Bay Area Council president and chief executive officer Jim Wunderman on Wednesday called for reauthorizing a quarter-cent sales tax the state's voters approved in 2012, and which is set to expire in 2016, and dedicating that money for transportation.
Speaking during a roundtable forum convened in the San Francisco suburb of Walnut Creek during the California legislature's special session on transportation, Wunderman said the proposal would generate an estimated $1.5 billion annually to help address what the state's department of transportation has estimated to be $5.7 billion of annual unfunded road infrastructure repair requirements.
The roundtable was hosted by Assemblyman Jim Frazier, an Oakley Democrat who is chair of the Assembly's transportation committee in the special session.
Wunderman's proposal would reauthorize indefinitely the sales tax authorized by voters under Proposition 30 in 2012. The revenue helped the state balance its budget, though Proposition 30, which also included a temporary income tax hike on high earners, was pitched to voters as a way to avoid cuts in education assistance that would have been otherwise needed to balance the budget.
The Bay Area Council is a public policy advocacy organization for businesses in the nine-county Bay Area.
"It's time for immediate and drastic action from every level of government in California," said Wunderman, who earlier in the day joined Gov. Jerry Brown and Assembly Speaker Toni Atkins, D- San Diego, at a press conference in Oakland to call for increased investment in the state's transportation infrastructure. "We need more money for transportation, we need to be more creative about what projects and programs we fund, and we need to be a lot more efficient at turning the money into the projects."
Wunderman's call came just hours after the state Senate's transportation committee had considered several bills aimed at raising revenue, including one that would increase California's gas tax. The panel advanced the gas tax proposal.

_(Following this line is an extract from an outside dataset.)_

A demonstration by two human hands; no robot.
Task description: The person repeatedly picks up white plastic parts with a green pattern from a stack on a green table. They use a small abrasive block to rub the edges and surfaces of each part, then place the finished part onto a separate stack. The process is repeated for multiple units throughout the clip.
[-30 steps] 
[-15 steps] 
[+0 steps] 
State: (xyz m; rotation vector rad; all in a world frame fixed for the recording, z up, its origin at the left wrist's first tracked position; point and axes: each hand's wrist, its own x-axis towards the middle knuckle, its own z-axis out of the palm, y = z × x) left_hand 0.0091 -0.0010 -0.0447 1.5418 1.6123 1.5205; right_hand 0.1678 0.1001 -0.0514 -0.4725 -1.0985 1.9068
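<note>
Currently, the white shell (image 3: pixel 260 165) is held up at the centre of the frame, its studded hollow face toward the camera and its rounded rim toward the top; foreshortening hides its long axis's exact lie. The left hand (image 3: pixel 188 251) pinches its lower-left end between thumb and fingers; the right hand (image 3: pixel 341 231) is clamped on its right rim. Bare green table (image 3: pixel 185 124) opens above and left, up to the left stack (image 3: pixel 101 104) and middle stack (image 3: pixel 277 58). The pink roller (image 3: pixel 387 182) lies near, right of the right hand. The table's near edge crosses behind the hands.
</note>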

"In the special session, you've got nearly every appropriate revenue source on the table: gas tax, diesel tax, vehicle registration, vehicle license fee, truck weight fees, cap and trade auction revenues, Caltrans efficiencies-but a sales tax may be the most politically viable," Wunderman said. "The need is so big-both to restore the existing system, and to improve and expand it-that more than one solution will be needed. We are calling on the legislature to put them all together and get to a serious amount of money that is going to make a significant difference for Californians."
Wunderman added that the legislature must make other changes besides finding additional tax revenue, including guaranteeing that new transportation money can never be diverted to non-transportation uses and giving the California Department of Transportation more flexibility to explore cost-cutting project delivery methods such as public-private partnerships.